Work order
Across the listing below, state how many lines hold the string "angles"; write nothing but that number.

_____

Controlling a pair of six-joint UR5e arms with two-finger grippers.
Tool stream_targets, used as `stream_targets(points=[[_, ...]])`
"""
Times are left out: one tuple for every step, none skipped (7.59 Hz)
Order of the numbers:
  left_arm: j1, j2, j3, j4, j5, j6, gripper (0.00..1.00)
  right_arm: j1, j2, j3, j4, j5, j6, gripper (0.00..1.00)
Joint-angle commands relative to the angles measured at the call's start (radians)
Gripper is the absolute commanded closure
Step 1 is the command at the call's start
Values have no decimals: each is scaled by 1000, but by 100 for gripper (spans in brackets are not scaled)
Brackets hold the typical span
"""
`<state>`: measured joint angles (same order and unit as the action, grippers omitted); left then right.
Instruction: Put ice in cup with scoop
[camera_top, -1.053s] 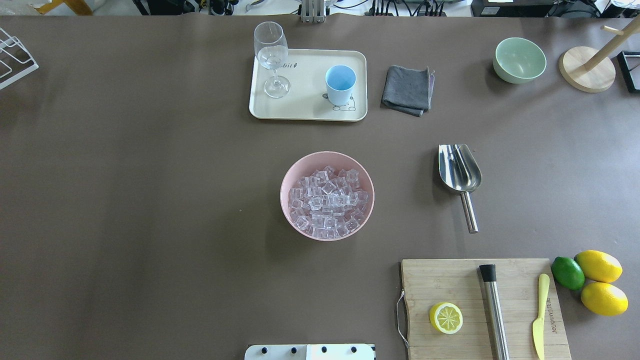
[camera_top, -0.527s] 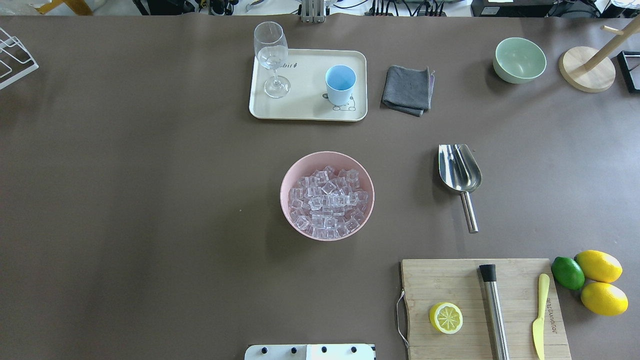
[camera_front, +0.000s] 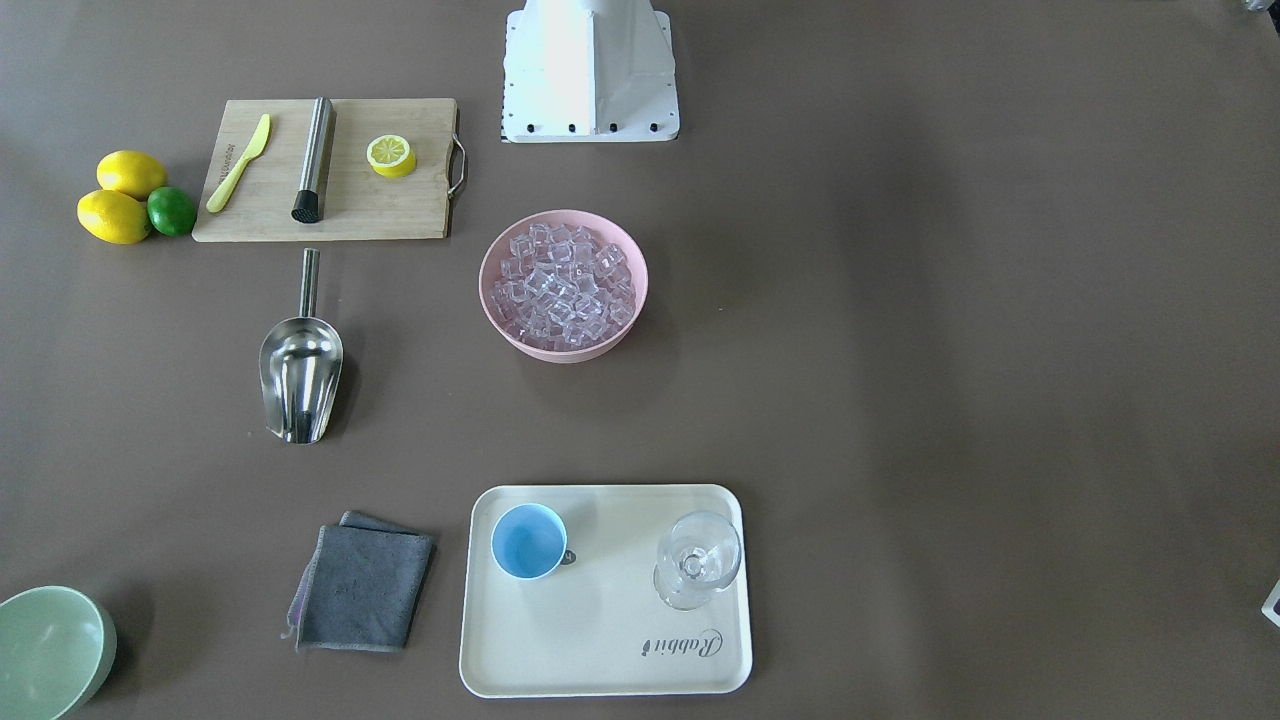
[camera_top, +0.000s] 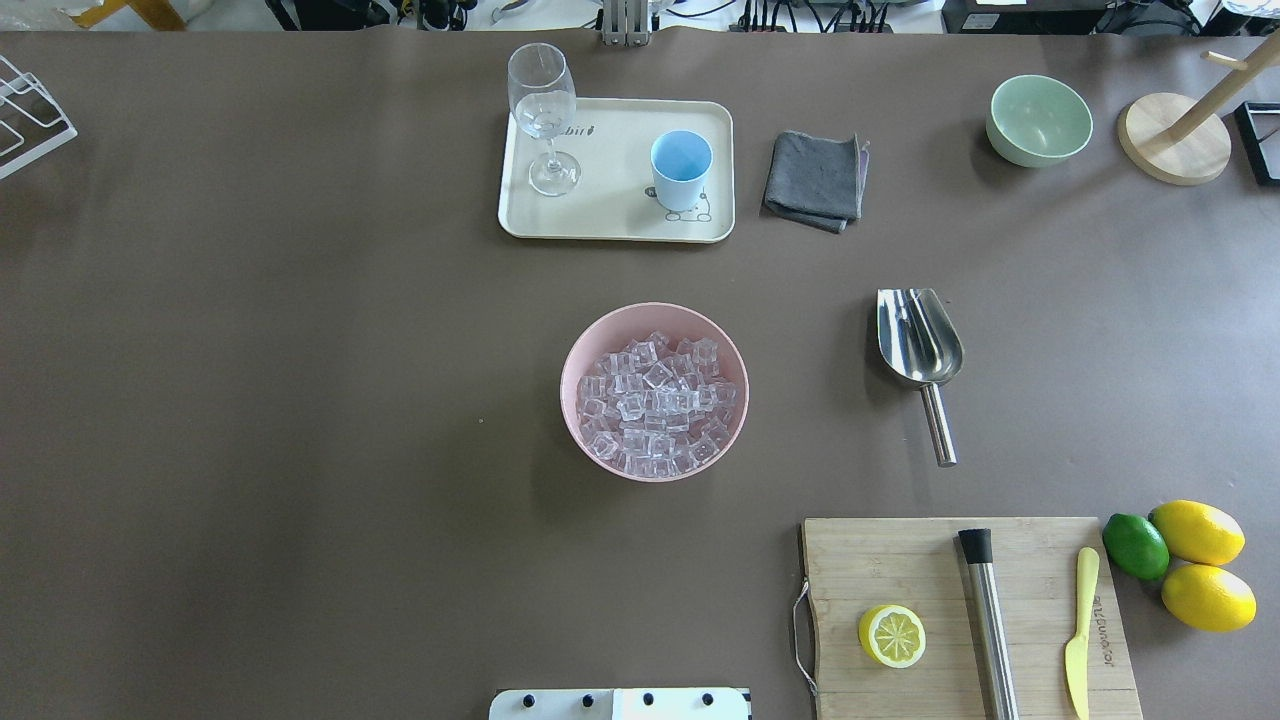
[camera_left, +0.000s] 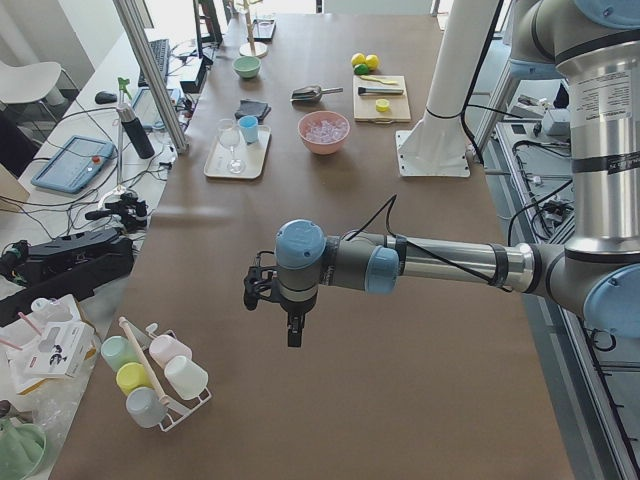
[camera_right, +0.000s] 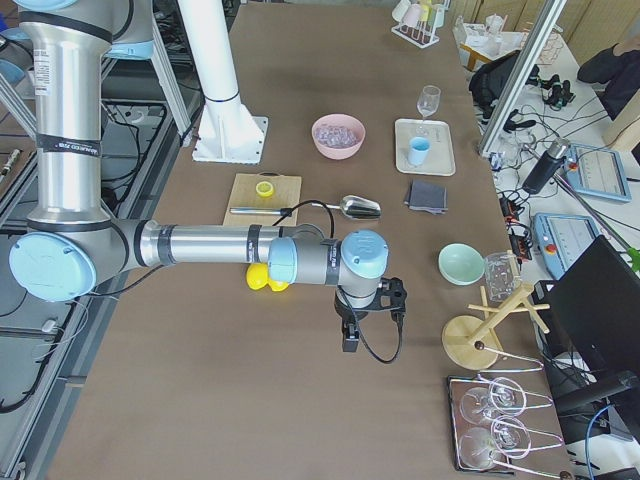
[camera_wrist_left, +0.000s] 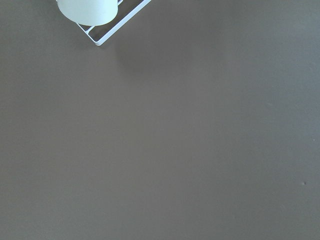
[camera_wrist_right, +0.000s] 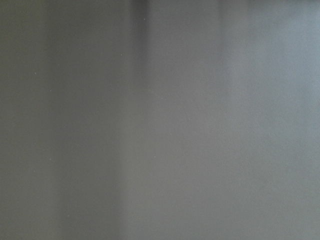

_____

Result for this exercise
2